Whatever appears in the listing must be reproduced exactly.
= = = = =
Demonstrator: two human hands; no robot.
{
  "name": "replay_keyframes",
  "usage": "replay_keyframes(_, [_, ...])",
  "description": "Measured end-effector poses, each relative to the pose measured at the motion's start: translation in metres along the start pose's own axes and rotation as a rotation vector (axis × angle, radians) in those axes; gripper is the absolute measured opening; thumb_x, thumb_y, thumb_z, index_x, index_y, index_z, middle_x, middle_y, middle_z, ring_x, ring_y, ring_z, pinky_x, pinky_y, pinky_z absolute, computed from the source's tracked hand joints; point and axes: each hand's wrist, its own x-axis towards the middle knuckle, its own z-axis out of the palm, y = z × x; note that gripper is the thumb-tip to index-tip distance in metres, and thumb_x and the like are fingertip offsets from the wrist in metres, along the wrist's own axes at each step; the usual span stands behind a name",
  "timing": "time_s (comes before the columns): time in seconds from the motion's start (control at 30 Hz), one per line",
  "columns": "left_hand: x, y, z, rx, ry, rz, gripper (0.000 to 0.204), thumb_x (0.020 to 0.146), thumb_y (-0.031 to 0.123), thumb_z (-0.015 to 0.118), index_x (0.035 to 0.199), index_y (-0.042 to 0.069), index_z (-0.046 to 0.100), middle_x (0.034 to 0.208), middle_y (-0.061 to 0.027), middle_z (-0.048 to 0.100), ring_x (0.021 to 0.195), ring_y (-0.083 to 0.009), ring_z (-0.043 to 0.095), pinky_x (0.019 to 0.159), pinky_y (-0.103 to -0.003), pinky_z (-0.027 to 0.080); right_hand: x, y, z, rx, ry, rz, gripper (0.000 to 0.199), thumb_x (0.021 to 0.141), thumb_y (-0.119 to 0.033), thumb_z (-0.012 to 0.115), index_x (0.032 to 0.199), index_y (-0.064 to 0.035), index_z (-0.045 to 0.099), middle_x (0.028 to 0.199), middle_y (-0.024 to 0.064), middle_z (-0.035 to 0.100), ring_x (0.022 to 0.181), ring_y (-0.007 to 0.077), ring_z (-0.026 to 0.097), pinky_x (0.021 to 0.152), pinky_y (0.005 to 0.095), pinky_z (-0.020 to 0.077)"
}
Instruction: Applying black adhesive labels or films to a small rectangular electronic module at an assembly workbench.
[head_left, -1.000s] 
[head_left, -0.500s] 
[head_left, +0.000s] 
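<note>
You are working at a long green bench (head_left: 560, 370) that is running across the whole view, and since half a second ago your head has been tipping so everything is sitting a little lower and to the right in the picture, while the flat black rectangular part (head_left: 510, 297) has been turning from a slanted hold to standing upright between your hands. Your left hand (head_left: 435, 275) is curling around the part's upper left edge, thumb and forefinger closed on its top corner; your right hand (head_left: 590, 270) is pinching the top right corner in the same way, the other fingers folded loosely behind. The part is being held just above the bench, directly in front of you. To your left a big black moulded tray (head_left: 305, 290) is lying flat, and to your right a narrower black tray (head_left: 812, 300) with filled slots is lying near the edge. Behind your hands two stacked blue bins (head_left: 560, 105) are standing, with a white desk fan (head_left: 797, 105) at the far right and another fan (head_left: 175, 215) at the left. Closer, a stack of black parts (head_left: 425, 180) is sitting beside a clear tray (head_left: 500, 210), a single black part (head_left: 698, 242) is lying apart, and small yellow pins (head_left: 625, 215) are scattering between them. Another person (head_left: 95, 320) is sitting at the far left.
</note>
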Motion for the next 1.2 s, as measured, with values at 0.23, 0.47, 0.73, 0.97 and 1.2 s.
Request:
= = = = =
# Result:
Demonstrator: two human hands; no robot.
{
  "name": "replay_keyframes",
  "usage": "replay_keyframes(_, [_, ...])",
  "description": "Measured end-effector poses, each relative to the pose measured at the motion's start: translation in metres along the start pose's own axes and rotation as a rotation vector (axis × angle, radians) in those axes; gripper is the absolute measured opening; thumb_x, thumb_y, thumb_z, index_x, index_y, index_z, middle_x, middle_y, middle_z, ring_x, ring_y, ring_z, pinky_x, pinky_y, pinky_z absolute, computed from the source's tracked hand joints; point and axes: each hand's wrist, its own x-axis towards the middle knuckle, its own z-axis out of the palm, y = z × x; note that gripper is the thumb-tip to index-tip distance in metres, and thumb_x and the like are fingertip offsets from the wrist in metres, along the wrist's own axes at each step; the usual span stands behind a name",
  "timing": "time_s (comes before the columns): time in seconds from the motion's start (control at 30 Hz), one per line",
  "columns": "left_hand: x, y, z, rx, ry, rz, gripper (0.000 to 0.204), thumb_x (0.020 to 0.146), thumb_y (-0.031 to 0.123), thumb_z (-0.015 to 0.118), index_x (0.035 to 0.199), index_y (-0.042 to 0.069), index_z (-0.046 to 0.100), middle_x (0.034 to 0.208), middle_y (-0.061 to 0.027), middle_z (-0.048 to 0.100), ring_x (0.021 to 0.195), ring_y (-0.083 to 0.009), ring_z (-0.043 to 0.095), pinky_x (0.019 to 0.159), pinky_y (-0.103 to -0.003), pinky_z (-0.027 to 0.080); right_hand: x, y, z, rx, ry, rz, gripper (0.000 to 0.199), thumb_x (0.021 to 0.141), thumb_y (-0.119 to 0.033), thumb_z (-0.012 to 0.115), index_x (0.032 to 0.199), index_y (-0.064 to 0.035), index_z (-0.045 to 0.099), middle_x (0.028 to 0.199), middle_y (-0.024 to 0.064), middle_z (-0.035 to 0.100), ring_x (0.022 to 0.181), ring_y (-0.007 to 0.077), ring_z (-0.026 to 0.097), pinky_x (0.021 to 0.152), pinky_y (0.005 to 0.095), pinky_z (-0.020 to 0.077)"
}
Instruction: Applying black adhesive labels or films to a small rectangular electronic module at an assembly workbench.
[head_left, -1.000s] 
[head_left, -0.500s] 
[head_left, +0.000s] 
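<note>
You are working at a long green bench (head_left: 560, 370) that is running across the whole view, and since half a second ago your head has been tipping so everything is sitting a little lower and to the right in the picture, while the flat black rectangular part (head_left: 510, 297) has been turning from a slanted hold to standing upright between your hands. Your left hand (head_left: 435, 275) is curling around the part's upper left edge, thumb and forefinger closed on its top corner; your right hand (head_left: 590, 270) is pinching the top right corner in the same way, the other fingers folded loosely behind. The part is being held just above the bench, directly in front of you. To your left a big black moulded tray (head_left: 305, 290) is lying flat, and to your right a narrower black tray (head_left: 812, 300) with filled slots is lying near the edge. Behind your hands two stacked blue bins (head_left: 560, 105) are standing, with a white desk fan (head_left: 797, 105) at the far right and another fan (head_left: 175, 215) at the left. Closer, a stack of black parts (head_left: 425, 180) is sitting beside a clear tray (head_left: 500, 210), a single black part (head_left: 698, 242) is lying apart, and small yellow pins (head_left: 625, 215) are scattering between them. Another person (head_left: 95, 320) is sitting at the far left.
</note>
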Motion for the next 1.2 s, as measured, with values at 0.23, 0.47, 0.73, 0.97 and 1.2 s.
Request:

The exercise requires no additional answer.